++++ Data section ++++

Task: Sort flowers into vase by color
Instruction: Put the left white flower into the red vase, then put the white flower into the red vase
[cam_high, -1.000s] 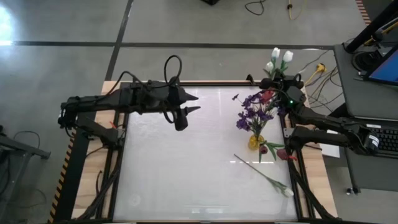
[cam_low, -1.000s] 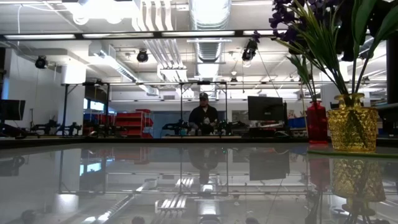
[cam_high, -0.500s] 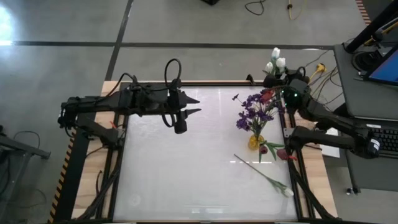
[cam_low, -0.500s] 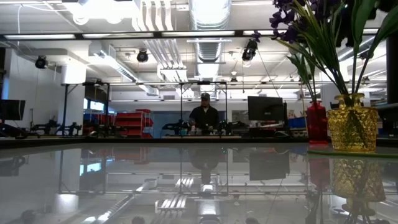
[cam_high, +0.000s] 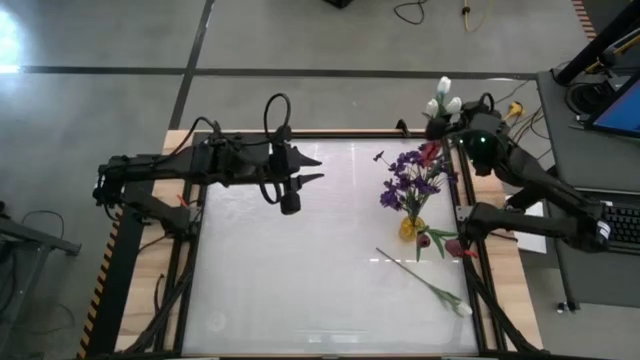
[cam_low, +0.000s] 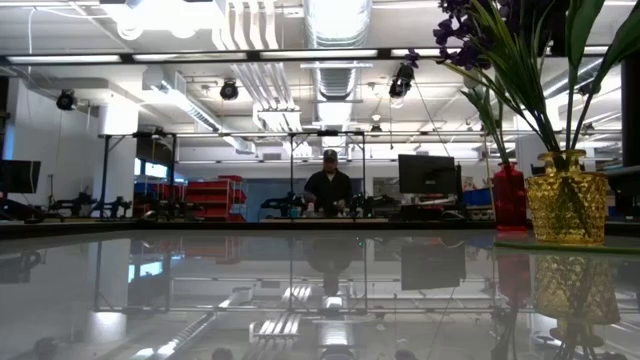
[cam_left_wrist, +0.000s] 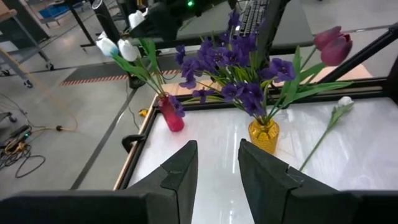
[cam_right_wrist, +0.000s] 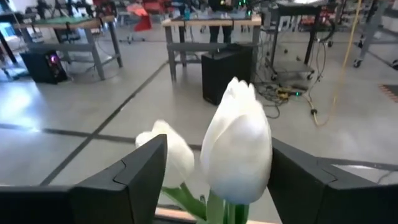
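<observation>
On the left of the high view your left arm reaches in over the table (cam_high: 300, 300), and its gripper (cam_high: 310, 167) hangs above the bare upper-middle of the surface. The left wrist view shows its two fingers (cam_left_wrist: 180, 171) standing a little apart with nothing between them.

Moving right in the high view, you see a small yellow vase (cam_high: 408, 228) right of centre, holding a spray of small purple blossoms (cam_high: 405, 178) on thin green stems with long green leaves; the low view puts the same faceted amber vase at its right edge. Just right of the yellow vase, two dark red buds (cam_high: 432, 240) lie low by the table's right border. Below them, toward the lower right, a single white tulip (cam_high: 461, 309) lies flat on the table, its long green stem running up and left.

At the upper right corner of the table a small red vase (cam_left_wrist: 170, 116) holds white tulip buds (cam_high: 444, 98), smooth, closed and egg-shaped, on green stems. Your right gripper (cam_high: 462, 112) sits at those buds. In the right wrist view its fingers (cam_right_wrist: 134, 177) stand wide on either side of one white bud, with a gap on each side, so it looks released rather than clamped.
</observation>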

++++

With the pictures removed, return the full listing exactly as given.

▶ _Solution_
Task: Sort flowers into vase by color
Instruction: Put the left white flower into the red vase, then put the white flower into the red vase
[cam_high, -1.000s] 
[cam_low, -1.000s] 
[cam_high, -0.500s] 
[cam_low, -0.500s] 
[cam_high, +0.000s] 
[cam_low, +0.000s] 
[cam_left_wrist, +0.000s] 
[cam_right_wrist, +0.000s] 
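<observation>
On the left of the high view your left arm reaches in over the table (cam_high: 300, 300), and its gripper (cam_high: 310, 167) hangs above the bare upper-middle of the surface. The left wrist view shows its two fingers (cam_left_wrist: 180, 171) standing a little apart with nothing between them.

Moving right in the high view, you see a small yellow vase (cam_high: 408, 228) right of centre, holding a spray of small purple blossoms (cam_high: 405, 178) on thin green stems with long green leaves; the low view puts the same faceted amber vase at its right edge. Just right of the yellow vase, two dark red buds (cam_high: 432, 240) lie low by the table's right border. Below them, toward the lower right, a single white tulip (cam_high: 461, 309) lies flat on the table, its long green stem running up and left.

At the upper right corner of the table a small red vase (cam_left_wrist: 170, 116) holds white tulip buds (cam_high: 444, 98), smooth, closed and egg-shaped, on green stems. Your right gripper (cam_high: 462, 112) sits at those buds. In the right wrist view its fingers (cam_right_wrist: 134, 177) stand wide on either side of one white bud, with a gap on each side, so it looks released rather than clamped.
</observation>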

Nothing more is needed for this exercise.